Where there are trails there are people. While on the Snowbank-to-Thomas route, Larry and I met a dogsledding outfitter’s group and three women coming home from a wilderness weekend. We also saw the tracks of two other parties – including some fishermen who absolutely trashed their island camp on Thomas.
On the trail between Moose and Basswood, John and I met a grouchy old fisherman, skunked for the day, muttering something about getting to Ely in time to catch his favorite TV program – NYPD Blue.
On trips we’ve made down lesser paths along the Echo Trail – sorry, that’s
all I’m willing to tell you – we saw nary a sign of fellow two-legs once we descended the wilderness side of the Echo Trail’s ditch-banks. We found lots of deep snow to break trails through, though.
Winter Wonders to Behold
Wolves trotting along a frozen lake. The view from Eagle Mountain in winter. An otter playfully sliding across the snow near the Thomas-
Frazier passage. The white expanse of mighty Basswood Lake from the top of the portage trail to Indiana Lake.
It’s not that there aren’t wonders to behold in the BWCAW in the non-winter months. I’ve seen wolves and otters and stirring vistas and mighty lakes then too. But the winter experience colors the encounters differently and makes them seem more rare, more raw. If not for your prescence, breath steaming from your parka, who would have been there to witness them? (In summer, I more often wonder what the bumbling group ahead of me just scared away!)

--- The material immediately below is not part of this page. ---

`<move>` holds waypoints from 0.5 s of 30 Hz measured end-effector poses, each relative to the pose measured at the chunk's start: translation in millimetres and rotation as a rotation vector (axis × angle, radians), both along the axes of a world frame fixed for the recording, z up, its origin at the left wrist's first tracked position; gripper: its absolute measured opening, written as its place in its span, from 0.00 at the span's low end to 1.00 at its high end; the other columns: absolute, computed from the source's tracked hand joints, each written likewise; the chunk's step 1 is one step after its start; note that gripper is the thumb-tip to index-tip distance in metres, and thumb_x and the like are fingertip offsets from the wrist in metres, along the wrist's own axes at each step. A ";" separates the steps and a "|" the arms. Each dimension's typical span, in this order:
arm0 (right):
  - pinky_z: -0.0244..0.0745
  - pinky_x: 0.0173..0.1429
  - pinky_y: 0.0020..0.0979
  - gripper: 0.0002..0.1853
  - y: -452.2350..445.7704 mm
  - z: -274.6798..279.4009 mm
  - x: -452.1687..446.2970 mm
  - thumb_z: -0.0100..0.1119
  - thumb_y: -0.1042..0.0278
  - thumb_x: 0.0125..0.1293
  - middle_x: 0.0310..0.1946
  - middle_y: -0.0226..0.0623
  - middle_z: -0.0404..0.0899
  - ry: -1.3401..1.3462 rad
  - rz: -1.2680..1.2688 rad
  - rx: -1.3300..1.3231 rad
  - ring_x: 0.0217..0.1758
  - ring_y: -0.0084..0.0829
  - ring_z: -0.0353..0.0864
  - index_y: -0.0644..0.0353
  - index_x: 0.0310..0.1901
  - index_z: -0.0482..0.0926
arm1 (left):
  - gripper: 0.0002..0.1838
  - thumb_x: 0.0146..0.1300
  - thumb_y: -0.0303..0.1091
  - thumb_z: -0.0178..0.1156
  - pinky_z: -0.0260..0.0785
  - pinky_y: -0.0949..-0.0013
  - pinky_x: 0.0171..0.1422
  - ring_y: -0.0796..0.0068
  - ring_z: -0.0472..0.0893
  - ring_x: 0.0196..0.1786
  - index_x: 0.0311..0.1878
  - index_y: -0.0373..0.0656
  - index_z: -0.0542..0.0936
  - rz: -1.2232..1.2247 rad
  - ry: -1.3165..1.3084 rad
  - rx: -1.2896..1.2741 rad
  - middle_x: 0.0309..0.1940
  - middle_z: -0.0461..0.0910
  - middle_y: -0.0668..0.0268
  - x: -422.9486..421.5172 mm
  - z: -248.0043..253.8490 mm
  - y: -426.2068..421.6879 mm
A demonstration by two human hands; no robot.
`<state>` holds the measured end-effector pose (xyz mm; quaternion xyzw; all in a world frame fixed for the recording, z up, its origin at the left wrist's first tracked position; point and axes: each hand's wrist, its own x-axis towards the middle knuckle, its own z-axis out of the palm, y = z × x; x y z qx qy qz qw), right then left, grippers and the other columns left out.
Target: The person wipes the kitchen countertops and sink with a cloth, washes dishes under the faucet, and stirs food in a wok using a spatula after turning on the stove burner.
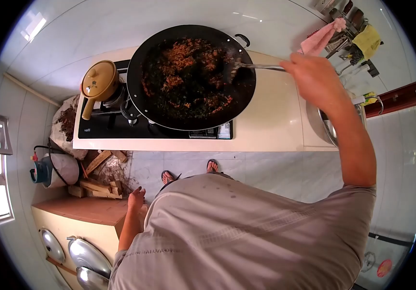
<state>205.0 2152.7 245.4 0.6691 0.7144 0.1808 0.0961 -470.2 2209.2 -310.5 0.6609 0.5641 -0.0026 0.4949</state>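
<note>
The right hand (pixel 314 79) was closed on the metal spatula (pixel 265 67) far back, presumably clear of the wok's heat (pixel 245 93); the left hand (pixel 137 198) hung loosely half-open, apparently empty

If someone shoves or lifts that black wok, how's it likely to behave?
Probably heavy: the wok is wide, with food spread across much of it. A one-sided lift could tilt it, as only one small side handle shows. The food looks loose and crumbly, so it may shift if jolted.
</note>
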 end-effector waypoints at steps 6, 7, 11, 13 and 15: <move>0.79 0.45 0.46 0.21 29.7 -55.3 40.4 0.59 0.83 0.60 0.39 0.39 0.80 -0.006 -0.048 -0.012 0.42 0.45 0.84 0.58 0.55 0.84 | 0.32 0.72 0.52 0.61 0.79 0.63 0.49 0.68 0.88 0.41 0.72 0.41 0.79 -0.157 0.065 0.034 0.39 0.91 0.57 -3.6 -18.3 -10.7; 0.79 0.45 0.46 0.21 43.6 -72.9 42.0 0.59 0.83 0.60 0.39 0.40 0.80 0.014 -0.022 0.020 0.42 0.45 0.84 0.58 0.55 0.84 | 0.32 0.72 0.53 0.61 0.79 0.62 0.49 0.67 0.89 0.41 0.72 0.41 0.79 -0.142 0.075 0.008 0.39 0.91 0.56 8.3 -1.0 -14.0; 0.79 0.46 0.47 0.20 64.7 -91.6 34.9 0.59 0.82 0.63 0.40 0.40 0.80 0.054 0.079 0.096 0.43 0.46 0.84 0.58 0.56 0.84 | 0.33 0.72 0.55 0.60 0.79 0.61 0.49 0.63 0.89 0.41 0.72 0.42 0.79 -0.075 0.150 -0.075 0.39 0.90 0.54 52.6 72.0 -19.7; 0.79 0.48 0.47 0.19 54.4 -68.6 29.4 0.60 0.80 0.64 0.41 0.41 0.82 0.100 0.094 0.099 0.44 0.47 0.84 0.58 0.56 0.84 | 0.33 0.72 0.55 0.60 0.79 0.61 0.49 0.63 0.89 0.41 0.73 0.43 0.79 -0.095 0.162 -0.045 0.39 0.90 0.53 45.7 66.2 -14.2; 0.79 0.50 0.47 0.18 26.3 -23.3 30.4 0.62 0.79 0.64 0.42 0.43 0.84 0.159 0.011 0.035 0.46 0.48 0.85 0.58 0.56 0.86 | 0.33 0.72 0.55 0.60 0.79 0.61 0.50 0.64 0.90 0.42 0.72 0.42 0.79 -0.074 0.113 -0.001 0.40 0.90 0.53 20.3 34.9 -17.1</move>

My English professor friend Don and I climbed Eagle Mountain two solstices ago and reveled in the view from Minnesota’s pinnacle, glad for the Eagle’s view in winter.

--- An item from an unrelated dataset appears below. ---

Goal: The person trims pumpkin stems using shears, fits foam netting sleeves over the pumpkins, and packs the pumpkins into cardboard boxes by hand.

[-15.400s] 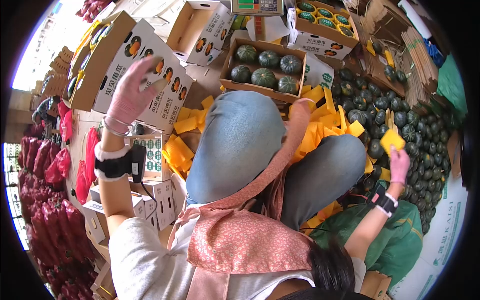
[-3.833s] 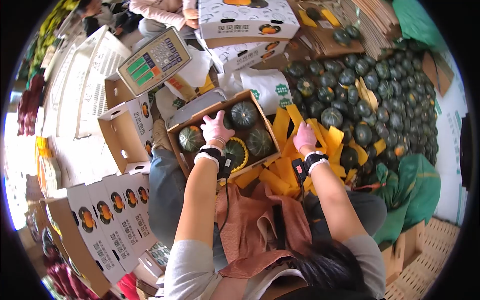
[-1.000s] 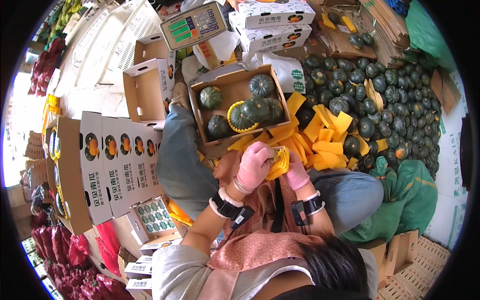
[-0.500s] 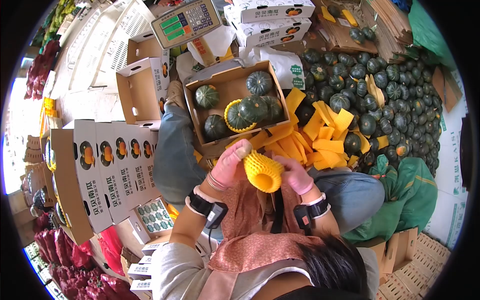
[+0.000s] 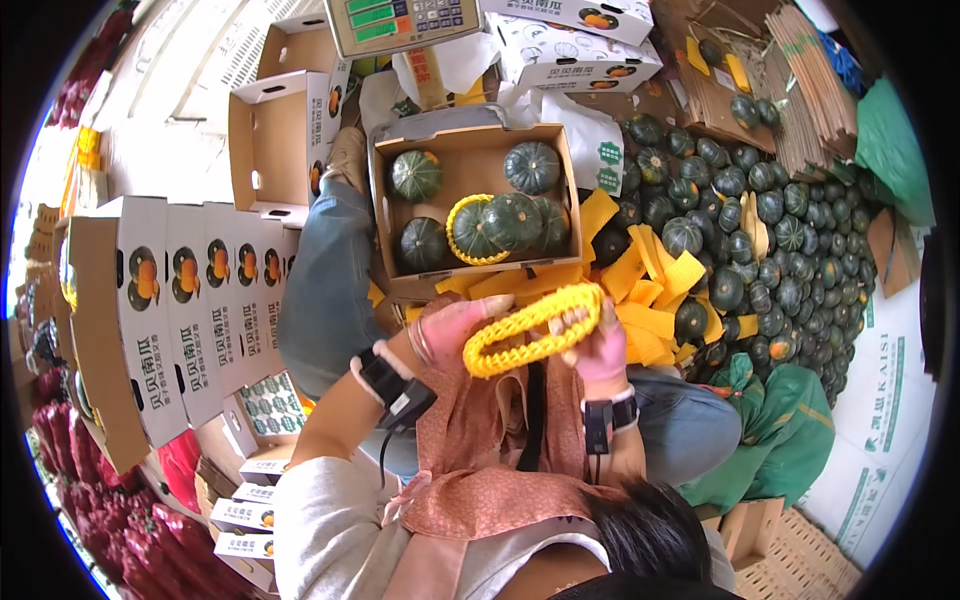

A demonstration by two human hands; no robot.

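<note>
A yellow foam net (image 5: 532,330), rolled into a stretched ring, is held above the lap. My left hand (image 5: 455,325) grips its left end, thumb along the top. My right hand (image 5: 598,345) holds the right end, with fingers showing through the ring's opening. Beyond them lies an open cardboard box (image 5: 455,150) with several dark green pumpkins. One pumpkin (image 5: 478,228) there wears a yellow net ring, and another pumpkin (image 5: 512,221) overlaps it. Flat yellow nets (image 5: 650,275) are heaped right of the box.
A large pumpkin pile (image 5: 790,235) spreads at the right, beside a green sack (image 5: 775,430). A scale (image 5: 400,22) stands behind the box. Printed cartons (image 5: 200,310) line the left, near an empty open carton (image 5: 270,150). Closed white boxes (image 5: 570,60) are stacked at the back.
The net has gone from a long sleeve to a wide rolled ring between both hands. My right hand's fingers now show inside it. The view has shifted slightly.
</note>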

Wolves may reconnoiter campsites in summer from the stealth of the woods, but watching wolves surmise John’s and my Quetico camps on Agnes and Shade Lakes made the winter wilderness that much more real and visceral.
Enjoying an otter as he slid around above the open water near the connecting passage between Thomas and Frazier Lakes made me think that having fun in the woods, in winter, wasn’t just a human thing.
Winter in the wilderness has the effect, on me at least, of making the land seem bigger, more wild, more remote. Winter miles seems longer and all the more honestly earned than summer ones. The distance between far points on the shore seem more vast in crystalline cold.
But the winter environment has the effect, again, on me at least, of making the camp, the campfire, and your companions on the trail – the Larrys, the Johns, the Dons – all the more important and meaningful.
With the world beyond the glow of the fire and outside the circle of conversation that much more awesome in its harshness and beauty, the camp, the fire, the friendships – “home” – serves to comfort all the more.
Gathered around a fire, prepared to dwell for the night in your sheltering winter cave, listening to frigid winds sigh through the tree-tops, one can sense human’s original civilizing elements – companionship, warmth, shelter, security – there around the campfire.
Hey friend, pass me another ice cream bar.